Ella tiene los labios gruesos, rojos, y dibujan su silueta del otro lado. Desnudo, se pega contra el cristal sin saber si la tibieza que siente es calor que pierde su cuerpo o el que ella le está prestando. Sus manos, húmedas, contra sus manos. Cuerpos en un simulacro de acoplamiento. Intuye las formas: sinuosas, rosadas, perfectas. Muslos, cintura. Pechos altos, desafiantes: los pezones escriben ‘tómame, chúpame, papito, soy tuya’. Su boca lee esas transparencias.
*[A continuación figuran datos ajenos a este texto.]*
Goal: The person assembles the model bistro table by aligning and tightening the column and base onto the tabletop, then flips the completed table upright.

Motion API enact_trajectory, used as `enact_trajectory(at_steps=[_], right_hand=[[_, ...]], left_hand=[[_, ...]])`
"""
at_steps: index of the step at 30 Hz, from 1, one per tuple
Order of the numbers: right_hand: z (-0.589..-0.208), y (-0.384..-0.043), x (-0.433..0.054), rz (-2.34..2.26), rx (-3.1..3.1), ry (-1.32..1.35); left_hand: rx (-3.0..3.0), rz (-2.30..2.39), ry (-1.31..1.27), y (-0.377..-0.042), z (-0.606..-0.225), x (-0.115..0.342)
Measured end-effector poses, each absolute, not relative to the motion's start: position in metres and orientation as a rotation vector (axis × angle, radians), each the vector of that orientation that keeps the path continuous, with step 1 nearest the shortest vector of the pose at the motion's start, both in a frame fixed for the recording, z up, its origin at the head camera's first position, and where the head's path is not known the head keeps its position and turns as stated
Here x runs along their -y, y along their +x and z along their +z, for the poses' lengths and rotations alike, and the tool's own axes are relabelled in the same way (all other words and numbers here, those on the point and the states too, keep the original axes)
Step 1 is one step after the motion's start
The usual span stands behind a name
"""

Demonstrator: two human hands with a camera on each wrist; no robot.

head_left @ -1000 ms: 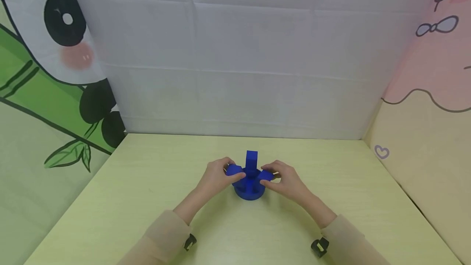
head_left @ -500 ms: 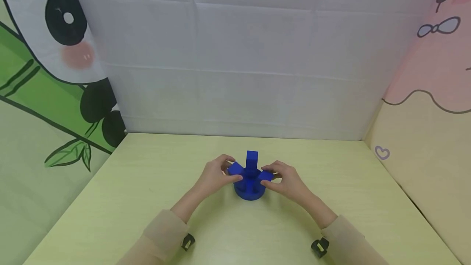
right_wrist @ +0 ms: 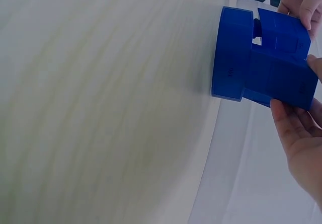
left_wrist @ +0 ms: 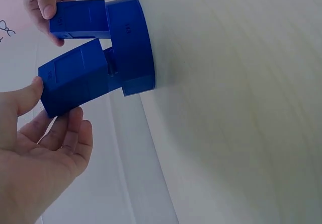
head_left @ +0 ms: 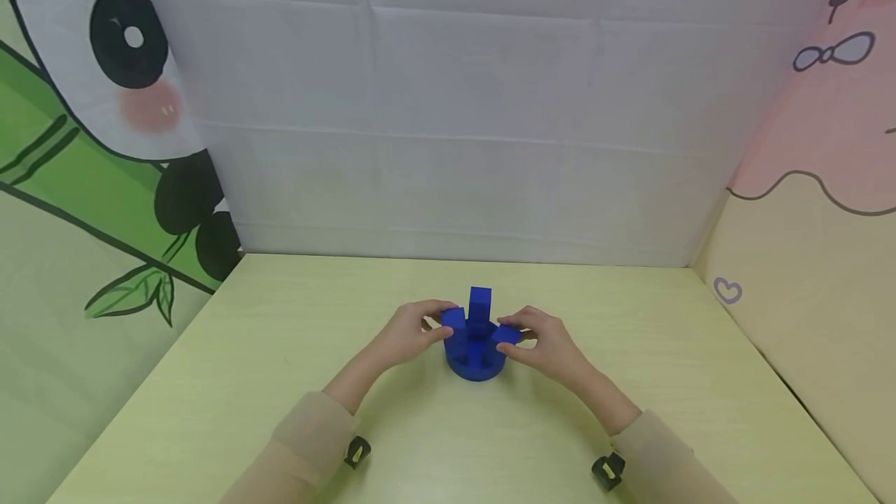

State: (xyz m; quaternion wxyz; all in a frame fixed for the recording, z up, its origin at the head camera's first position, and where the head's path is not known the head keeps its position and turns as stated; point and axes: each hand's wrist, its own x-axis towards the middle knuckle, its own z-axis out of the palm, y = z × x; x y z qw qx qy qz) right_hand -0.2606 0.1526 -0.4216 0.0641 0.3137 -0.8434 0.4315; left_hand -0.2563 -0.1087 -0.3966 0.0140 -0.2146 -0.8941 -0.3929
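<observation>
Pinching left block [left_wrist: 73, 78] with left hand [head_left: 408, 334], right block [head_left: 506, 334] with right hand [head_left: 549, 344], at base [head_left: 474, 372] on desk [head_left: 280, 317]; could tip base, or jam left block, if pressed unevenly while tilted

The round base [head_left: 474, 372] sits on the counter [head_left: 280, 379], low in the frame, just right of centre. At its back is the rear block [head_left: 479, 303]; in front of that, the left block [head_left: 455, 323] and the right block [head_left: 505, 334] stand to either side, all 3 joined to the base. The left hand [head_left: 409, 333] touches the left block, the right hand [head_left: 551, 347] the right block. Behind the counter, the back sheet [head_left: 455, 138] spans the upper frame, between the left panel [head_left: 42, 317] and the right panel [head_left: 791, 271].
</observation>
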Motion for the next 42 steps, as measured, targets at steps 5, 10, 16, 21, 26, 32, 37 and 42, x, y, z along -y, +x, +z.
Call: enact_trajectory(at_steps=[5,10,16,21,26,32,37,42], right_hand=[[-0.423,-0.26,-0.152,1.315,2.524,0.944],[-0.424,-0.259,-0.152,1.295,2.49,0.946],[-0.427,-0.259,-0.151,1.269,2.486,0.92],[-0.427,-0.259,-0.15,1.273,2.479,0.928],[-0.425,-0.259,-0.15,1.286,2.489,0.928],[-0.423,-0.258,-0.15,1.277,2.506,0.907],[-0.426,-0.259,-0.151,1.281,2.503,0.916],[-0.427,-0.259,-0.152,1.285,2.523,0.908]], left_hand=[[2.772,-1.239,-0.446,-0.254,-0.399,0.102],[2.717,-1.282,-0.164,-0.248,-0.399,0.089],[2.776,-1.225,-0.078,-0.247,-0.399,0.077],[2.785,-1.226,-0.11,-0.251,-0.4,0.075],[2.78,-1.219,-0.239,-0.254,-0.398,0.077],[2.778,-1.226,-0.381,-0.255,-0.397,0.084],[2.767,-1.187,-0.622,-0.256,-0.398,0.091],[2.745,-1.132,-0.903,-0.257,-0.399,0.097]])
El chorro de esperma resbala sobre el vidrio. Puede que sienta lágrimas en sus mejillas, quizá sólo sudor. Un celador le tiende una caja de pañuelos desechables. No le mira: en prisión, la intimidad vive en los ojos. Cuando termina de limpiarse, la mujer desaparece tras una puerta pequeña. Una mujer sin nombre, un contoneo, una sonrisa aprendida. ‘Vamos’, dice el celador, ‘ya terminas luego… en la ducha’. Le abotona por detrás la bata verde y espera que se calce las chanclas tintineando sin gracia sus esposas para traslado interno.

Antes de salir, gira la cabeza para contemplar el cristal. Siempre parece la última vez. Rastros, mira. Quedan rastros. Rastros de besos como baba de caracol. Maraña sin pellejo. Un reguero invisible, inútil, que le cerca. Un recuento.